The Linux Kernel Mailing List
 help / color / mirror / Atom feed
From: Kiryl Shutsemau <kirill@shutemov.name>
To: Puranjay Mohan <puranjay12@gmail.com>
Cc: Catalin Marinas <catalin.marinas@arm.com>,
	 Will Deacon <will@kernel.org>, James Morse <james.morse@arm.com>,
	 Mark Rutland <mark.rutland@arm.com>,
	Marc Zyngier <maz@kernel.org>,
	 Doug Anderson <dianders@chromium.org>,
	Petr Mladek <pmladek@suse.com>,
	 Thomas Gleixner <tglx@linutronix.de>,
	Andrew Morton <akpm@linux-foundation.org>,
	 Baoquan He <bhe@redhat.com>, Usama Arif <usama.arif@linux.dev>,
	 Breno Leitao <leitao@debian.org>,
	Julien Thierry <julien.thierry.kdev@gmail.com>,
	 Lecopzer Chen <lecopzer@gmail.com>,
	Sumit Garg <sumit.garg@kernel.org>,
	kernel-team@meta.com,  kexec@lists.infradead.org,
	linux-arm-kernel@lists.infradead.org,
	 linux-kernel@vger.kernel.org
Subject: Re: [PATCH v3 2/3] drivers/firmware: add SDEI cross-CPU NMI service for arm64
Date: Mon, 15 Jun 2026 14:15:40 +0100	[thread overview]

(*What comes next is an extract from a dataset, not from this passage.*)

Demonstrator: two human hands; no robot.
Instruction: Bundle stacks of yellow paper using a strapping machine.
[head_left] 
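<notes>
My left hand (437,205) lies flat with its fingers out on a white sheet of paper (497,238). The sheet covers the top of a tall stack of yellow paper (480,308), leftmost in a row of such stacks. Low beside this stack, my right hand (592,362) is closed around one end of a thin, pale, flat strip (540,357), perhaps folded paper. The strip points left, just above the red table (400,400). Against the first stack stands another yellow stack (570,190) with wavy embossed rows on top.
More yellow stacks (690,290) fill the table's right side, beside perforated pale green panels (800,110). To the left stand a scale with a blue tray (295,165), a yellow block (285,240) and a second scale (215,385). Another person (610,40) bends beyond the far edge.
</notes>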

Message-ID: <ai_6pkm7fA8MLuV1@thinkstation> (raw)
In-Reply-To: <CANk7y0iBTYuhzLTJAX0yf8Cp8cyThOVpAQYMTDN9LZUKGThqJQ@mail.gmail.com>

On Mon, Jun 15, 2026 at 12:18:10PM +0200, Puranjay Mohan wrote:
> On Mon, Jun 15, 2026 at 4:35 AM Kiryl Shutsemau <kirill@shutemov.name> wrote:
> >
> > From: "Kiryl Shutsemau (Meta)" <kas@kernel.org>
> >
> > Deliver an NMI-like event to an interrupt-masked arm64 CPU via the
> > standard SDEI software-signalled event (event 0), without the pseudo-NMI
> > hot-path cost: register a handler for event 0 and poke a target with
> > sdei_event_signal(0, mpidr).
> >
> > First user is arch_trigger_cpumask_backtrace() (sysrq-l, RCU stalls,
> > hung-task/soft-lockup dumps), which otherwise rides an IPI that can't
> > reach a masked CPU. Falls back to the IPI path when SDEI is absent; no
> > watchdog backend yet, so the stock detector is untouched.
> >
> > Signed-off-by: Kiryl Shutsemau (Meta) <kas@kernel.org>
> > Reviewed-by: Douglas Anderson <dianders@chromium.org>
> > ---
> >  MAINTAINERS                     |   2 +-
> >  arch/arm64/include/asm/nmi.h    |  24 +++++
> >  arch/arm64/kernel/smp.c         |  11 +++
> >  drivers/firmware/Kconfig        |  19 ++++
> >  drivers/firmware/Makefile       |   1 +
> >  drivers/firmware/arm_sdei_nmi.c | 149 ++++++++++++++++++++++++++++++++
> >  6 files changed, 205 insertions(+), 1 deletion(-)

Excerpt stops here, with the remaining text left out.